• DATA FOR ANALYSIS
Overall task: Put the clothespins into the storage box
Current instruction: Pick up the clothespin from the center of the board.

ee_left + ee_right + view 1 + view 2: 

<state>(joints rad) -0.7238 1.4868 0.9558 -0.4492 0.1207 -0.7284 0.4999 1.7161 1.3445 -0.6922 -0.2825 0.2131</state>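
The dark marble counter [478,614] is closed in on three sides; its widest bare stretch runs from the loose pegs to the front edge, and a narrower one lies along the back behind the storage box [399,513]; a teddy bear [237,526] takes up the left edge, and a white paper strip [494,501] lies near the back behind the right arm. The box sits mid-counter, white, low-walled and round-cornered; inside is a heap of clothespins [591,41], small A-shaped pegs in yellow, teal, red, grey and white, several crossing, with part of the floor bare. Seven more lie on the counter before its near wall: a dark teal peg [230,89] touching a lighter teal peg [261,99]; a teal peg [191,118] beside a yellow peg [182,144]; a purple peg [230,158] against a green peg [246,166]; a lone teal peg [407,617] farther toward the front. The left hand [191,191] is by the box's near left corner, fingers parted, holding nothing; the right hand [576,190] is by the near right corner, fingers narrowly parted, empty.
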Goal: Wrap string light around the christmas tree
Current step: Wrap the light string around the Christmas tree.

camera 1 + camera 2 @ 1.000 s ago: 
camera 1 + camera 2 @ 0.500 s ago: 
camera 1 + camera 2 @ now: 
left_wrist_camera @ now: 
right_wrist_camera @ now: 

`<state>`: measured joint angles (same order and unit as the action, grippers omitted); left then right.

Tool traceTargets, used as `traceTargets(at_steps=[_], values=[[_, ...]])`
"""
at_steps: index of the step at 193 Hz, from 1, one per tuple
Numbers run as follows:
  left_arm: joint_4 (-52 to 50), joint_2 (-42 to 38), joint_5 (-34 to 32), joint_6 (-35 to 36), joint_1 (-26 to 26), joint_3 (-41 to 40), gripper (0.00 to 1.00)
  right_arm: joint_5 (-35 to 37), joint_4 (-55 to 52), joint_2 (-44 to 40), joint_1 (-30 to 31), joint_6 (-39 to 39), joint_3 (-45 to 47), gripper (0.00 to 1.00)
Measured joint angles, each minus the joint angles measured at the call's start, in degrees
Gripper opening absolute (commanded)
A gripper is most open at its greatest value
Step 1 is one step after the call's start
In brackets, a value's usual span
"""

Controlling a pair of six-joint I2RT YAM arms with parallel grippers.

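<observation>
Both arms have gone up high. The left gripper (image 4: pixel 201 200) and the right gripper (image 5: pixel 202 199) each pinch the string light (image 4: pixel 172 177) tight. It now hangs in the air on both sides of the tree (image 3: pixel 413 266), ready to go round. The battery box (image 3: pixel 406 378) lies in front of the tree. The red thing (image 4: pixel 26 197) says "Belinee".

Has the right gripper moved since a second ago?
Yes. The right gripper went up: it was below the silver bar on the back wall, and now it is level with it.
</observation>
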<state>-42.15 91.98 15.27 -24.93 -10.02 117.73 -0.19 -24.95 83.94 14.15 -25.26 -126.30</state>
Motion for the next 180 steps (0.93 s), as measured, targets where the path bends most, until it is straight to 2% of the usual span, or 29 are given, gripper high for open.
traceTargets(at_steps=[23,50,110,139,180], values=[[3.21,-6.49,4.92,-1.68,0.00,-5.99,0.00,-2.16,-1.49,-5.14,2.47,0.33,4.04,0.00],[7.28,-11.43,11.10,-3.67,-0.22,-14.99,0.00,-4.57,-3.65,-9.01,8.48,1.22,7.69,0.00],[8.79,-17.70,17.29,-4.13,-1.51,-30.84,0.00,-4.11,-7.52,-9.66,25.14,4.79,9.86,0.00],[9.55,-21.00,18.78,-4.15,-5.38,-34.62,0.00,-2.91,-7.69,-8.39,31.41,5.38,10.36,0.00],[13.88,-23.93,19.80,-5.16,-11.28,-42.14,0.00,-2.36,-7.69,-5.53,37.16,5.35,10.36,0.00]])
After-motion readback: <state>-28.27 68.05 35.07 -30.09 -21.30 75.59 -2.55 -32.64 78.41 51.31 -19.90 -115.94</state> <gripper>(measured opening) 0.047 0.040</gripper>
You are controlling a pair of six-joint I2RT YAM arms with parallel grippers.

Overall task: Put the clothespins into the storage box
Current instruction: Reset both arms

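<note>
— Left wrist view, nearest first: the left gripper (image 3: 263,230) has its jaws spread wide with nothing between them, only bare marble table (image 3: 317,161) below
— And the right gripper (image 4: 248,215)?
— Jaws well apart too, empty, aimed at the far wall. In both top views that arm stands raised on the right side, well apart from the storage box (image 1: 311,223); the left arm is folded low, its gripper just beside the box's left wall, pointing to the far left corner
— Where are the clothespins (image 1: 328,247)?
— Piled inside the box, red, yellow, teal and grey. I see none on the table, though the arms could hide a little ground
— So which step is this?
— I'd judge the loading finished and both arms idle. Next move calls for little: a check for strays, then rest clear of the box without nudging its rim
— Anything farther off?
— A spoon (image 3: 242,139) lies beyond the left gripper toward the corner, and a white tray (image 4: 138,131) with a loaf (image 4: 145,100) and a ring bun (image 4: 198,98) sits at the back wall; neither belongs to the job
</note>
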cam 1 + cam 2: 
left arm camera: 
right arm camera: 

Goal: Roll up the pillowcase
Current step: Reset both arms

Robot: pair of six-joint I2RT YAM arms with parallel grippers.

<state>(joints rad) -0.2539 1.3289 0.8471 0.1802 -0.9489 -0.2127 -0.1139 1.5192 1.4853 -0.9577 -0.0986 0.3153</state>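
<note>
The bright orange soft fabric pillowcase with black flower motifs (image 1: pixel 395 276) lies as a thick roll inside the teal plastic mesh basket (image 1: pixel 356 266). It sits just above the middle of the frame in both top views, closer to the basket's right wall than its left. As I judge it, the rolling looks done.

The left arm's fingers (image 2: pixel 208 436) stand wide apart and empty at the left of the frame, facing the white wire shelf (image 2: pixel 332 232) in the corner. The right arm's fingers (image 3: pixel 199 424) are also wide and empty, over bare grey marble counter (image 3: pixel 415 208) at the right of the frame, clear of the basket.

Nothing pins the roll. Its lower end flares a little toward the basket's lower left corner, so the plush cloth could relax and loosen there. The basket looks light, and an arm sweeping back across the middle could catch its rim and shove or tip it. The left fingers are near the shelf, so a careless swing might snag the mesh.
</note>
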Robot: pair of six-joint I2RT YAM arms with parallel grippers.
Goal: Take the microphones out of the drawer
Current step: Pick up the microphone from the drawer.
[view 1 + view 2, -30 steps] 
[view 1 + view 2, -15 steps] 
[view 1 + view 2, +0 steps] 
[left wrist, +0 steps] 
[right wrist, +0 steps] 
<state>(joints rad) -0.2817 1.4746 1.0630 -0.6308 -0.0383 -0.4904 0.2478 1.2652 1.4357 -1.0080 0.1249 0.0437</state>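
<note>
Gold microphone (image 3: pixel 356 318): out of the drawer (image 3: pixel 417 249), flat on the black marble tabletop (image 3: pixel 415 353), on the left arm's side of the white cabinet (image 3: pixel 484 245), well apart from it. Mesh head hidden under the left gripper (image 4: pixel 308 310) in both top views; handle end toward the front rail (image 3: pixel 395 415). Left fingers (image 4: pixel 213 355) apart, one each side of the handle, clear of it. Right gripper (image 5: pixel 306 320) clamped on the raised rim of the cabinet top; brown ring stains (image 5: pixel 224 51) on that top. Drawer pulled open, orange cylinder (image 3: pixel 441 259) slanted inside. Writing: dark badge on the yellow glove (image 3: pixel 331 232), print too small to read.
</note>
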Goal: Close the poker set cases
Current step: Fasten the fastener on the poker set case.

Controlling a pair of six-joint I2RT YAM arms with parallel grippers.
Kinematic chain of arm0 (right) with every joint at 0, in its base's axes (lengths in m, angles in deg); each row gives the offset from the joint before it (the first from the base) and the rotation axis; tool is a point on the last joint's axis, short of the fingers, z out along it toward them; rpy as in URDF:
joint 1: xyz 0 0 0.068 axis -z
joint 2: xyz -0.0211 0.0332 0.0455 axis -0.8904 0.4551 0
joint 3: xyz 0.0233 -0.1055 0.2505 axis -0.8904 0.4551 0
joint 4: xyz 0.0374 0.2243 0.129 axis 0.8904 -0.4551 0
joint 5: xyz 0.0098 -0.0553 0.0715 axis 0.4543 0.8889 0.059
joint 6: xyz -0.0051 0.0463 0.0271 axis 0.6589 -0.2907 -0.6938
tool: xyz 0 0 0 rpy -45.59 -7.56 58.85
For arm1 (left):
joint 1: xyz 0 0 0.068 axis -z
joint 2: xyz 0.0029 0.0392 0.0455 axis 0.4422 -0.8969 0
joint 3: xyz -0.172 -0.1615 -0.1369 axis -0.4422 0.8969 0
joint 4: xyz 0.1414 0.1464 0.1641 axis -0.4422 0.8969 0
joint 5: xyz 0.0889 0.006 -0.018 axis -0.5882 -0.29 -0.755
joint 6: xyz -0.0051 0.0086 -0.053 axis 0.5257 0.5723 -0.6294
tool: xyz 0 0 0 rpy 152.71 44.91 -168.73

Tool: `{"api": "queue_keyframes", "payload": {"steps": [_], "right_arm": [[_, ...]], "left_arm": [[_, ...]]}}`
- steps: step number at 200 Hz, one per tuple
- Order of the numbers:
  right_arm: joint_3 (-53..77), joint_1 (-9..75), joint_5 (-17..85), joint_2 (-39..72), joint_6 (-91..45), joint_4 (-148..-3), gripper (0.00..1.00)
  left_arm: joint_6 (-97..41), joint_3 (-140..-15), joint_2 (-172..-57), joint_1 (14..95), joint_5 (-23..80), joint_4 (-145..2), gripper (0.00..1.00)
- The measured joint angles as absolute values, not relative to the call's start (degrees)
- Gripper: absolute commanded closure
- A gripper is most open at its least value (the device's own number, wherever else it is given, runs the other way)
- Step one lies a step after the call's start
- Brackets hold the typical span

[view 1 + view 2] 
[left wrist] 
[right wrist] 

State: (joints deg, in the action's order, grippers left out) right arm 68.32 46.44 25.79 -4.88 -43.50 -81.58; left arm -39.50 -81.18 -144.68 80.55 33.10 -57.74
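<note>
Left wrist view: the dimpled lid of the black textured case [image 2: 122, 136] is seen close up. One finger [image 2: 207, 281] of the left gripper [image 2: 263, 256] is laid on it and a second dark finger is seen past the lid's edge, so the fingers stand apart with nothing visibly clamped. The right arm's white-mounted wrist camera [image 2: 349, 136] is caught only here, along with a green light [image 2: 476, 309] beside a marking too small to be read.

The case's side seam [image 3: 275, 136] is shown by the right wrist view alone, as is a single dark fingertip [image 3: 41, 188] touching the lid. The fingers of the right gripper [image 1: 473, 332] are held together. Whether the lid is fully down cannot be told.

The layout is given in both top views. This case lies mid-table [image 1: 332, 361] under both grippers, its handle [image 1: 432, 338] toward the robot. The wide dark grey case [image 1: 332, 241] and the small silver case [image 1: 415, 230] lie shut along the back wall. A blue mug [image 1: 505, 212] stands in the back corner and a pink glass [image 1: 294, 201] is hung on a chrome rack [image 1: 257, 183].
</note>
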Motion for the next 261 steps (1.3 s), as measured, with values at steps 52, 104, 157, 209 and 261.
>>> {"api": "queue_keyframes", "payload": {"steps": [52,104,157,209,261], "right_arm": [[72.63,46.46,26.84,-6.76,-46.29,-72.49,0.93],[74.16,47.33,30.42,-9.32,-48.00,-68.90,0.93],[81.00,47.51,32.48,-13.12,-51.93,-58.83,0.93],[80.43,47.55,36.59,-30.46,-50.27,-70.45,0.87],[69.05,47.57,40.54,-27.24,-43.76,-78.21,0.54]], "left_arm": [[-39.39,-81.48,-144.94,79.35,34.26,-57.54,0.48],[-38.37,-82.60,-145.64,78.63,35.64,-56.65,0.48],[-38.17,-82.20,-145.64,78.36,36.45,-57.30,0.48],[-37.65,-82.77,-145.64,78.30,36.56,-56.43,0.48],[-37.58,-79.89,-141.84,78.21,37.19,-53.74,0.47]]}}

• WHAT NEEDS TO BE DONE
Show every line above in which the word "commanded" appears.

• THE ANSWER
Gripper opening absolute (commanded)
- Gripper: absolute commanded closure

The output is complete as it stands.